╭──

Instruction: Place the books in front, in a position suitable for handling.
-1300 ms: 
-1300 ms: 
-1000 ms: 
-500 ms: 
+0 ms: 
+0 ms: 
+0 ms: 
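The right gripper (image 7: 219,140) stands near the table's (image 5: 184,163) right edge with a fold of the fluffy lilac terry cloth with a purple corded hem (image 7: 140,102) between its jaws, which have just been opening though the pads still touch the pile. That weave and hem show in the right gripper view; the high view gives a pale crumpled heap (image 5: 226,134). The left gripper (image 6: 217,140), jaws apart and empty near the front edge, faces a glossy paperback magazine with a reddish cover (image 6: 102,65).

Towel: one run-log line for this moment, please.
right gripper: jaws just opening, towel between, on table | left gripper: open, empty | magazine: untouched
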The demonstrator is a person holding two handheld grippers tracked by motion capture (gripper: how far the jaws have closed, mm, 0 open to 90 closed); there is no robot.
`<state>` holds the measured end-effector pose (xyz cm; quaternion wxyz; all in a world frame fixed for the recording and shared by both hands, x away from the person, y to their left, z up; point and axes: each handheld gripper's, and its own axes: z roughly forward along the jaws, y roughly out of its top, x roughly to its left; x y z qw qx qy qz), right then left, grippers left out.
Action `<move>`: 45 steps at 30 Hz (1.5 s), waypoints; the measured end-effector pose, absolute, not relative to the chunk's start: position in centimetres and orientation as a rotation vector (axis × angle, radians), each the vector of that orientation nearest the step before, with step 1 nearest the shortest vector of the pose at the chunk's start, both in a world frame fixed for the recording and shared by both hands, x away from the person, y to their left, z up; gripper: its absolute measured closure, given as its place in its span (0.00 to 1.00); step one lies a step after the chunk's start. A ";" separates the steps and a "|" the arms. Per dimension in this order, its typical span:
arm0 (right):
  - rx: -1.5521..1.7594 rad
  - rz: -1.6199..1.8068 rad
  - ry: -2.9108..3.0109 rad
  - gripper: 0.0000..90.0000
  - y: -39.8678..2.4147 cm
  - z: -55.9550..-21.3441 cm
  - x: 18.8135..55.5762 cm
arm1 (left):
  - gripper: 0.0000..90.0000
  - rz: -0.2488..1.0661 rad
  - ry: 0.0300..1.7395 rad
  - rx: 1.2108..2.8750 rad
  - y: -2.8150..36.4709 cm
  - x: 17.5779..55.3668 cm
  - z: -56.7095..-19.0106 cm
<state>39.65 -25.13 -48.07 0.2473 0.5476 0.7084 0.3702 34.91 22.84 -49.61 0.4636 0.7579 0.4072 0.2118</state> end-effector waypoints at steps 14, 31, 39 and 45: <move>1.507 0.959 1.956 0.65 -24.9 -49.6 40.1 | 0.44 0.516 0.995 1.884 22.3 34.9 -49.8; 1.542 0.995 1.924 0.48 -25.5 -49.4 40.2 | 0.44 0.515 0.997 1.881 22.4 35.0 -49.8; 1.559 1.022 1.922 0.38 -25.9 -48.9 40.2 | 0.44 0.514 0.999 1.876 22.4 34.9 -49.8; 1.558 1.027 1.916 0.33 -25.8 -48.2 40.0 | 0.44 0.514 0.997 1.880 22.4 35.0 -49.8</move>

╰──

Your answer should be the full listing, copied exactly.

SOLVED EXERCISE:
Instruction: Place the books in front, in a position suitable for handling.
-1300 ms: 
-1300 ms: 
-1000 ms: 
-500 ms: 
+0 ms: 
+0 ms: 
+0 ms: 
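The right gripper (image 7: 219,140) stands near the table's (image 5: 184,163) right edge with a fold of the fluffy lilac terry cloth with a purple corded hem (image 7: 140,102) between its jaws, which have just been opening though the pads still touch the pile. That weave and hem show in the right gripper view; the high view gives a pale crumpled heap (image 5: 226,134). The left gripper (image 6: 217,140), jaws apart and empty near the front edge, faces a glossy paperback magazine with a reddish cover (image 6: 102,65).

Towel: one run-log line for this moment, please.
right gripper: jaws just opening, towel between, on table | left gripper: open, empty | magazine: untouched
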The demonstrator is a person holding two handheld grippers tracked by motion capture (gripper: how far the jaws have closed, mm, 0 open to 90 closed); there is no robot.
`<state>` holds the measured end-effector pose (xyz cm; quaternion wxyz; all in a world frame fixed for the recording and shared by both hands, x away from the person, y to their left, z up; point and axes: each handheld gripper's, and its own axes: z roughly forward along the jaws, y roughly out of its top, x roughly to its left; x y z qw qx qy qz), right then left, grippers left out.
Action `<move>`: 45 steps at 30 Hz (1.5 s), waypoints; the measured end-effector pose, absolute, not relative to the chunk's start: position in centimetres and orientation as a rotation vector (axis × angle, radians), each the vector of that orientation nearest the step before, with step 1 nearest the shortest vector of the pose at the chunk's start, both in a world frame fixed for the recording and shared by both hands, x away from the person, y to their left, z up; gripper: its absolute measured closure, given as its place in its span (0.00 to 1.00); step one lies a step after the chunk's start. A ";" separates the steps and a "|" the arms. Per dimension in this order, its typical span:
arm0 (right):
  - rx: -1.5521..1.7594 rad
  - rz: -1.6199..1.8068 rad
  - ry: -2.9108..3.0109 rad
  - gripper: 0.0000..90.0000
  - y: -39.8678..2.4147 cm
  - z: -55.9550..-21.3441 cm
  - x: 18.8135..55.5762 cm
arm1 (left):
  - gripper: 0.0000..90.0000
  - rz: -0.2488..1.0661 rad
  - ry: 0.0300..1.7395 rad
  - rx: 1.2108..2.8750 rad
  - y: -2.8150..36.4709 cm
  - x: 17.5779..55.3668 cm
  - z: -56.7095..-19.0106 cm
<state>39.65 -25.13 -48.07 0.2473 0.5476 0.7084 0.3702 34.91 22.84 -49.61 0.4636 0.7579 0.4072 0.2118</state> end-effector waypoints at steps 14, 31, 39 and 45: <move>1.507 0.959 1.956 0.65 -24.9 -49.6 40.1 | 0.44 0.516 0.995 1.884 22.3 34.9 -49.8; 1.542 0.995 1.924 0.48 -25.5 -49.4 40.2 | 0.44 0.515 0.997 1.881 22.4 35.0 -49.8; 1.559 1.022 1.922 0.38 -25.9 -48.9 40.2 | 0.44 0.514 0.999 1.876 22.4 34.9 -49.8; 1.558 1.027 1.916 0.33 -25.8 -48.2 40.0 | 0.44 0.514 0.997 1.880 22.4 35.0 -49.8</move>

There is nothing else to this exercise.